▶ [WHAT YOU ARE ASKED TO DO]
For the word "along", return each line of the data in which it occurs.

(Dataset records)
--------------------------------------------------

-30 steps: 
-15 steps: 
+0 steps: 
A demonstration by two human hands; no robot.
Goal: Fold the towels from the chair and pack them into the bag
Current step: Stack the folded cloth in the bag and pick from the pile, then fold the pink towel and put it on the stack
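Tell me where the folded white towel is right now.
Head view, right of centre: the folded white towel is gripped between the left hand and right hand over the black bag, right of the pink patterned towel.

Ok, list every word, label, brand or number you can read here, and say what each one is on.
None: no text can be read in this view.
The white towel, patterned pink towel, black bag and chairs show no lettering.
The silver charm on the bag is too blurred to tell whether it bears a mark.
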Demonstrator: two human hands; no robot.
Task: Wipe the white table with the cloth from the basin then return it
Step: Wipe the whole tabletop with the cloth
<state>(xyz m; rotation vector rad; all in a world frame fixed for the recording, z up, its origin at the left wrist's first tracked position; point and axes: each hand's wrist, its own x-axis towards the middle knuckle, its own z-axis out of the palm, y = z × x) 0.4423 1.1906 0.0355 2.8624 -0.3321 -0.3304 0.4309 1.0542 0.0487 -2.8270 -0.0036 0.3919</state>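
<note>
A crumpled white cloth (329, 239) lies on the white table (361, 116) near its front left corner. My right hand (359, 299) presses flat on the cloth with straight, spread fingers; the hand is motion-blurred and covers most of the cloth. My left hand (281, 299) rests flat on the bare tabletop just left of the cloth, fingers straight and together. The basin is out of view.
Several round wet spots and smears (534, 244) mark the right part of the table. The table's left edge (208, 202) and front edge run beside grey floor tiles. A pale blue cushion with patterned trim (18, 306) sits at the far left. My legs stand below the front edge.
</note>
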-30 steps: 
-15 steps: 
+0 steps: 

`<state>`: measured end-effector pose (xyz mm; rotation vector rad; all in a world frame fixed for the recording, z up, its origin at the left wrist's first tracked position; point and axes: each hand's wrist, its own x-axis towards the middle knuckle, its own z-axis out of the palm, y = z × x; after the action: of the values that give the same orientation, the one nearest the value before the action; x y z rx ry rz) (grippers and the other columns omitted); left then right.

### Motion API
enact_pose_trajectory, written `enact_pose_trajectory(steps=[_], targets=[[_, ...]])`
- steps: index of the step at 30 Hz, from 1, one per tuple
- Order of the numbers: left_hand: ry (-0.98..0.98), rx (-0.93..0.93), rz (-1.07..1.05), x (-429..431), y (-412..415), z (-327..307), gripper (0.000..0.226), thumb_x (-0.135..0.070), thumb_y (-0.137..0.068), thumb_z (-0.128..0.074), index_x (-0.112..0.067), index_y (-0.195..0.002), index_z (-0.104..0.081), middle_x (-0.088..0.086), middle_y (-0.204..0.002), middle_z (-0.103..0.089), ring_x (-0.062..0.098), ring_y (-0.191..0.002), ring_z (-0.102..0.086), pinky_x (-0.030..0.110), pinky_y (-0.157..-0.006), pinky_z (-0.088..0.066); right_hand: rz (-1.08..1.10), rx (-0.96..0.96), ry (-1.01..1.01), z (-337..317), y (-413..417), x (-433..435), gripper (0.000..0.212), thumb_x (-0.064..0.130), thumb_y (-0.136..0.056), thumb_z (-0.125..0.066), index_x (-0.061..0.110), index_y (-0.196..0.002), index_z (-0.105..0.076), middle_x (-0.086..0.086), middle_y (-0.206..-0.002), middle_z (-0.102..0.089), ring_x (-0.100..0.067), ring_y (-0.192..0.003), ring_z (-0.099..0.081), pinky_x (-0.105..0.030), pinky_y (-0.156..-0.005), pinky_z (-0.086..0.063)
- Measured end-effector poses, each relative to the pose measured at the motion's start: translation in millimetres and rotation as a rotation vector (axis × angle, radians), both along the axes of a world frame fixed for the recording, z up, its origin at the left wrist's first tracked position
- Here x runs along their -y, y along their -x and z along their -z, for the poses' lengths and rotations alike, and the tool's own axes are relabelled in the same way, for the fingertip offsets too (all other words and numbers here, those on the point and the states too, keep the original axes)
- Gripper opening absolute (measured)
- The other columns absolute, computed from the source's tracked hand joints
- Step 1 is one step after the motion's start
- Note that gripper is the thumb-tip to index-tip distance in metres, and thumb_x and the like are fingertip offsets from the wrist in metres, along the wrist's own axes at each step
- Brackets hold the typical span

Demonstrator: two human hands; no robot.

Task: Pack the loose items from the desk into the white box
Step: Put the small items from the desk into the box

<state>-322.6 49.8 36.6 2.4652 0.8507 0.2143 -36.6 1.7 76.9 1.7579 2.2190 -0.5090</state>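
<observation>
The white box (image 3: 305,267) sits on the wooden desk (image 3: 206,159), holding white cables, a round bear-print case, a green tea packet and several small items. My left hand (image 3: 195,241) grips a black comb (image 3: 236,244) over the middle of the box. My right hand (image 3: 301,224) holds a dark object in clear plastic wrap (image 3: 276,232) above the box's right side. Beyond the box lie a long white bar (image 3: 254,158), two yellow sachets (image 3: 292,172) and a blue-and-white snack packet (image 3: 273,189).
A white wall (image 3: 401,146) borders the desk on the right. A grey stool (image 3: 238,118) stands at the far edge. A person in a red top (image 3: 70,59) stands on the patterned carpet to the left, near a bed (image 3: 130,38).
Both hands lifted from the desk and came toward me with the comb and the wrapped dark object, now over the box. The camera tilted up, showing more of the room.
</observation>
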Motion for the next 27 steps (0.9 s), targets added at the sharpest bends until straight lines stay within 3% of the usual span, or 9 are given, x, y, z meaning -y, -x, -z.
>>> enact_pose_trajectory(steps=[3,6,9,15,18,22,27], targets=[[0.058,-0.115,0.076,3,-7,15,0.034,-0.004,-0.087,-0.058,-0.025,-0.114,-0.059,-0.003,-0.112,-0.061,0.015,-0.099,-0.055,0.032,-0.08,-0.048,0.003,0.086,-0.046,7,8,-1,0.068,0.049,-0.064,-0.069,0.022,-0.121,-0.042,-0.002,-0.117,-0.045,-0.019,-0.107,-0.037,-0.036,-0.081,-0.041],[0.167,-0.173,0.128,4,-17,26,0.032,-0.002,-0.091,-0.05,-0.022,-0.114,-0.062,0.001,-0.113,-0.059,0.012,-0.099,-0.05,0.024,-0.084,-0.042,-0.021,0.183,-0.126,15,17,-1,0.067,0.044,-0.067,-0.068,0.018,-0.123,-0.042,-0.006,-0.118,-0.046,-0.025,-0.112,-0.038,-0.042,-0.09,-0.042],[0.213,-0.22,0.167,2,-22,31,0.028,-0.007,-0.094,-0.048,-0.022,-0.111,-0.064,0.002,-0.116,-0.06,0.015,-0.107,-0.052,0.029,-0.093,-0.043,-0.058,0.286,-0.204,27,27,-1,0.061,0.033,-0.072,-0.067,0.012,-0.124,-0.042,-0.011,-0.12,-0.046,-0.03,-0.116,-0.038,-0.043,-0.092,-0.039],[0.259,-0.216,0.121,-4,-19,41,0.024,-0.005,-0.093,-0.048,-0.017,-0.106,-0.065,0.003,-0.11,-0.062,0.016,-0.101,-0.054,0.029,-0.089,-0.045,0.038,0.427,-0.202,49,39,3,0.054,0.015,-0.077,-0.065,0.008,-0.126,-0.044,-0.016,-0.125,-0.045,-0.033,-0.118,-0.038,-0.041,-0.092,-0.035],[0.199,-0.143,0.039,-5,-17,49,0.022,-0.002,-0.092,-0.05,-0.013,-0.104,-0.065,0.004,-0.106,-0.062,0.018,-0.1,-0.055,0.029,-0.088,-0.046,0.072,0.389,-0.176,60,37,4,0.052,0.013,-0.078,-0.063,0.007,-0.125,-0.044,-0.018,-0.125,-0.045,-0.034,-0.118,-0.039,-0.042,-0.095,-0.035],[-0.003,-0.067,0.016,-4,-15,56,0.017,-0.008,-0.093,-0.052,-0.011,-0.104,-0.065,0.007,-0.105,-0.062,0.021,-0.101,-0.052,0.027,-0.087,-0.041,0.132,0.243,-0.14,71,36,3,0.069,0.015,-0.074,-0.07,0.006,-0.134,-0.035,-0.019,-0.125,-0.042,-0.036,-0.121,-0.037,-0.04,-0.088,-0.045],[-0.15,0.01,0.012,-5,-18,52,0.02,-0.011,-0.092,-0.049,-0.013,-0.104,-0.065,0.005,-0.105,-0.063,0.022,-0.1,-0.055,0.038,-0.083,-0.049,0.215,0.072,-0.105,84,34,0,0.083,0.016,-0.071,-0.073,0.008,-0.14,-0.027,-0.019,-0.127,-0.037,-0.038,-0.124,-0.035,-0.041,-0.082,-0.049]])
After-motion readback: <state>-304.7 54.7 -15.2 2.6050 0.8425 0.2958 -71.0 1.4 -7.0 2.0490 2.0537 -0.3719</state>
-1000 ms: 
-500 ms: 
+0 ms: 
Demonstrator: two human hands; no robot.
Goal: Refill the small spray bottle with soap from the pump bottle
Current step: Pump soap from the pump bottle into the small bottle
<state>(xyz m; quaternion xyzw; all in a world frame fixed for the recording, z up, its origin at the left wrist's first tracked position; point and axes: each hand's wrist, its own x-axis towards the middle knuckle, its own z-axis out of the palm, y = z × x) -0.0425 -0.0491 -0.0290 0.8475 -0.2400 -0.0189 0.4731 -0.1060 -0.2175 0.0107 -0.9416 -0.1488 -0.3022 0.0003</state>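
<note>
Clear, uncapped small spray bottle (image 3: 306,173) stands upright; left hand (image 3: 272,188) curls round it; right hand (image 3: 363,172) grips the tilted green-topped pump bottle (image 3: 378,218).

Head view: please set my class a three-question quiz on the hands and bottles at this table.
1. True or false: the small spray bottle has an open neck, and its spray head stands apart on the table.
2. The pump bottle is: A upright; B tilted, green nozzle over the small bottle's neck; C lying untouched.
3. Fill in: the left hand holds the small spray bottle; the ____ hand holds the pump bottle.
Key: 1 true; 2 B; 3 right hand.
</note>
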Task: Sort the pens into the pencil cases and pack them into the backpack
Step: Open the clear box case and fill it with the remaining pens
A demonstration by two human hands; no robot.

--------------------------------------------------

▶ [SOLUTION]
- Measured end-effector poses, each relative to the pose measured at the motion's start: translation in millimetres and rotation as a rotation vector (axis × angle, radians), both along the axes of a world frame fixed for the recording, z up, its origin at the left wrist's first tracked position
- Here x runs along their -y, y along their -x and z along their -z, for the poses' lengths and rotations alike, and the tool's own axes are relabelled in the same way, for the fingertip offsets too (all other words and numbers here, those on the point and the states too, keep the original axes)
- Note that gripper is the thumb-tip to index-tip distance in metres, and thumb_x and the like are fingertip offsets from the wrist in metres, along the wrist's own axes at each step

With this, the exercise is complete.